Oh Linda, I'm so glad to hear that the post helped. So very glad. Sending all of my very best wishes to you all! xx
Thank you so much for your blog. I read it daily, but this is the first time I have commented. This entry about grief speaks to me. I lost my husband of 27 years on Aug. third. The holiday season has been difficult. It helps to know that my feelings are a normal part of grieving. I find your blog to be helpful and encouraging not only to those with breast cancer, but the families of cancer patients. I especially find your quotes encouraging. Wishing you and your family health and happiness in the new year.
Dear Valerie,
Thank you for both reading and today for commenting. I'm so sad to hear about your husband. The fact that this is your "first" holiday without him complicates this particular time of the year even more.
Your feelings are indeed normal. Absolutely.
Thank you for your kind words. I hope that we will continue to be in touch.
Sending my very best wishes.
Take good care of yourself.
Hollye
I lost my parents in1988 and 2004. I still think of them daily.We were very close. I just lost my husband on Nov. 11th this year. I knew he was really going down hill for the last couple of years he wasn't ever hungry. Just ate such a little bit.He had heart surgery 20 years ago. Had a pacer and defibulator also. Just 3 weeks before his death he got so he could not walk. we took him to serveral drs.Was in hospital 3 different times. My 2 daughters and I tried to care for him when home. home health care started to help us out. he was in hospital5 days the last time. He seemed to stay about the same until Saturday. Called all the kids and grandkids in to see him as we knew things were getting much worse. He lasted about 5 hours. All the family was there with us. Our pastor came and stayed with us the whole 5 hours. Ivan was visition pastor for our church.He had a faith in our Lord. Lead many to the Lord and loved everyone.

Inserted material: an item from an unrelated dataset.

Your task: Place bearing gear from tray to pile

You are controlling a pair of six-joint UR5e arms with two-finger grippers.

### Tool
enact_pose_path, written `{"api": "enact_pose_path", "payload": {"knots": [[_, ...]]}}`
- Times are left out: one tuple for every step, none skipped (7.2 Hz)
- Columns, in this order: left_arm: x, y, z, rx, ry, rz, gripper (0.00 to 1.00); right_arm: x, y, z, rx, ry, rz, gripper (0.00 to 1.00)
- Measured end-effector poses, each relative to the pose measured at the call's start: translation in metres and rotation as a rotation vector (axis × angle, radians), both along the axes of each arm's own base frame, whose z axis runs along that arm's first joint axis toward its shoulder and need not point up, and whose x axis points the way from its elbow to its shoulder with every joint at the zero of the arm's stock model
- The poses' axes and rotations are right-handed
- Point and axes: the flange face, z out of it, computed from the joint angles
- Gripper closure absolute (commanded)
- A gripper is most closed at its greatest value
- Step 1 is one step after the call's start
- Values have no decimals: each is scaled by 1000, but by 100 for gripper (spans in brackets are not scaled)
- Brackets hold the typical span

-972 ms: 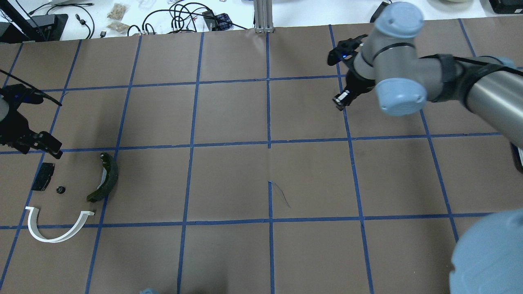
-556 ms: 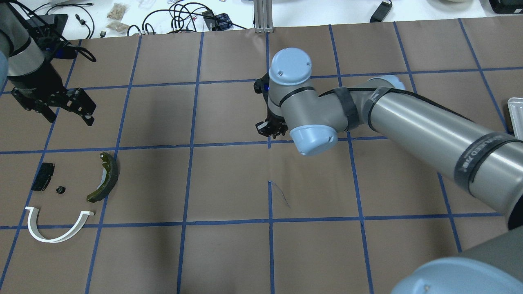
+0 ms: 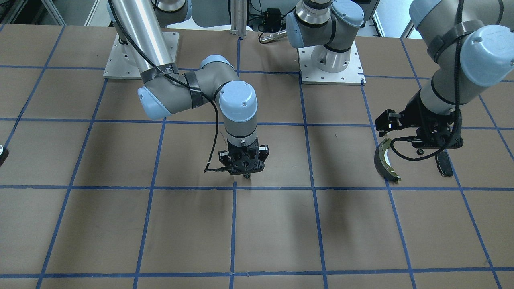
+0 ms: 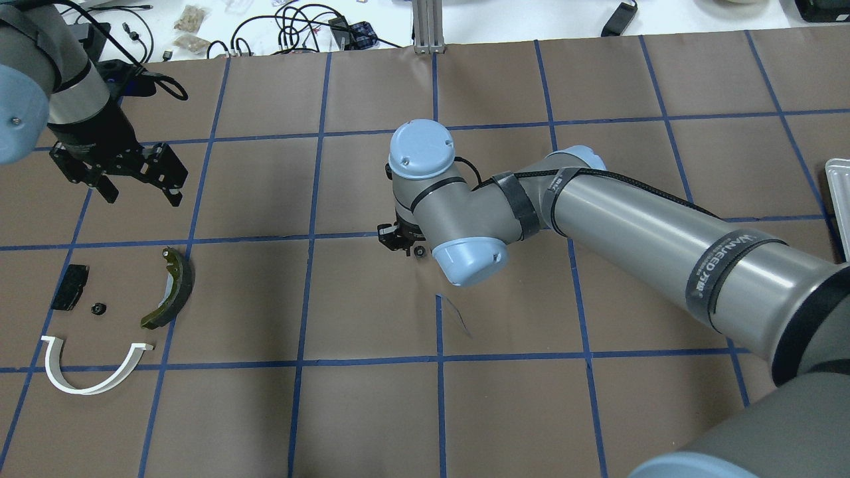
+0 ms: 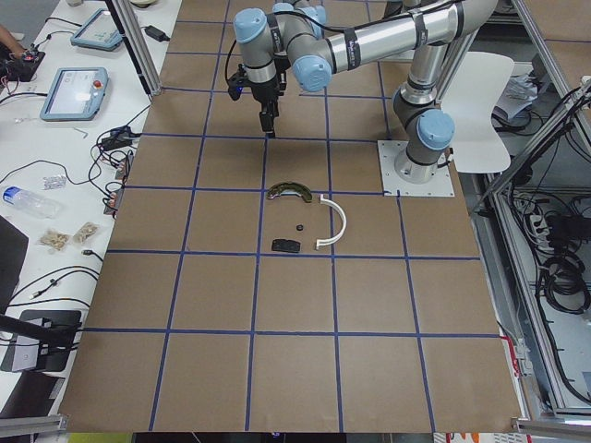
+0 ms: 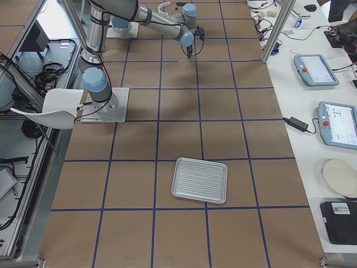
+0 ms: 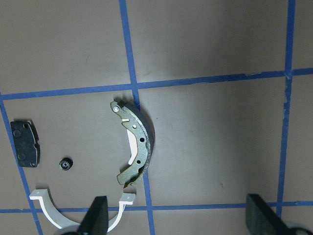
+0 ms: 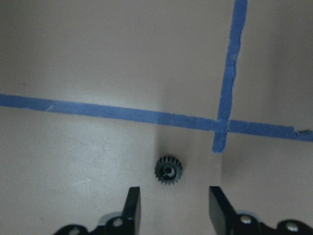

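Observation:
A small black toothed bearing gear (image 8: pixel 168 170) lies on the brown paper at the table's middle, by a tape crossing; it also shows in the overhead view (image 4: pixel 419 252). My right gripper (image 8: pixel 173 210) is open right over it, one finger on each side, not touching it (image 4: pixel 402 244). The pile sits at the left: a white half-ring arc (image 4: pixel 93 372), a dark brake shoe with olive rim (image 4: pixel 174 289), a black pad (image 4: pixel 70 287) and a tiny second gear (image 4: pixel 98 308). My left gripper (image 4: pixel 141 194) is open and empty, above and beyond the pile (image 7: pixel 178 220).
The ribbed metal tray (image 6: pixel 199 180) stands far to the right with nothing in it; only its edge (image 4: pixel 838 192) shows in the overhead view. Blue tape lines grid the brown paper. Cables and clutter lie beyond the far edge (image 4: pixel 299 26).
My right arm has swung from the far right to the table's middle and come down, where the gear lies between its open fingers. My left gripper has moved away from the pile, toward the far side.

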Motion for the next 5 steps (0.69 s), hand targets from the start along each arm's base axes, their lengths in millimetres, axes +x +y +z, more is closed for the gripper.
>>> {"api": "enact_pose_path", "payload": {"knots": [[-17, 5, -7, 3, -5, 44, 0, -15, -18, 13, -18, 4, 12, 0], [-49, 11, -18, 11, -17, 88, 0, -49, -45, 35, -28, 10, 1, 0], [-92, 16, -30, 12, -33, 117, 0, -87, -69, 62, -30, 14, -35, 0], [-141, 21, -45, -10, -47, 117, 0, -113, -84, 93, -32, 17, -67, 0], [-190, 29, -73, -65, -50, 99, 0, -125, -96, 128, -36, 20, -85, 0]]}}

The Lord gave us such a peace for the whole time.The peace was so wonderful we all knew the Lord was with us.He passed on so peaceful. Such a look of contentment. The Lord has been with our son and 2 daughters and myself. Son even made a comment he sometimes even feels guilty for such a peace. Sure we have all shed tears at times but We all know he is with the Lord and is okay so that makes us okay too. He just spent his 1st Christmas in heaven and we will see him some day. Lean on the Lord. It really helps. It is just a separtion for a little while.Praise the Lord. Eleanor Ford
Dear Eleanor,
Thank you so much for sharing. I'm so sad to hear about the death of your husband. I imagine that he appreciated all of the care that you gave to him during his illness. I'm so glad that you all were able to be together at the end of your life. What a gift. Thank you again for sharing your story.
Wishing you all the best in 2013.
Warmly,
Hollye
Sometimes it's difficult for me to deal with my own mortal reality. Wondering "is this my last holiday?" I know…that sounds morbid and I don't mean it to. And probably there will be tons and tons of more holidays for me. And yet, I can't help but wonder. My breast specialist told me 3 weeks after my surgery that my cancer was going to come back. Essentially I allowed her to take away my hope and the opportunity to declare myself, "Cancer Free" because I've never felt cancer free. Does that make sense to anyone?
It does make sense. I wonder why (on earth!) your breast specialist said that. What a disappointment. Why/how could you declare yourself "cancer free" when you were told that? I'm so sorry to hear this. Please accept my very best wishes for a happy, health-FULL and cancer free 2013.
She said that because of my particular kind of breast cancer and my biopsy reports. She's never been known for her kind or gentle demeanor. Although I try to always remain positive, her comments always remains in the back of my mind and sometimes I let my dark humour rise to the surface.
Wowsy Bowsy. Dark Humour is definitely a Silver Lining of mine. Please take good care and stay in touch.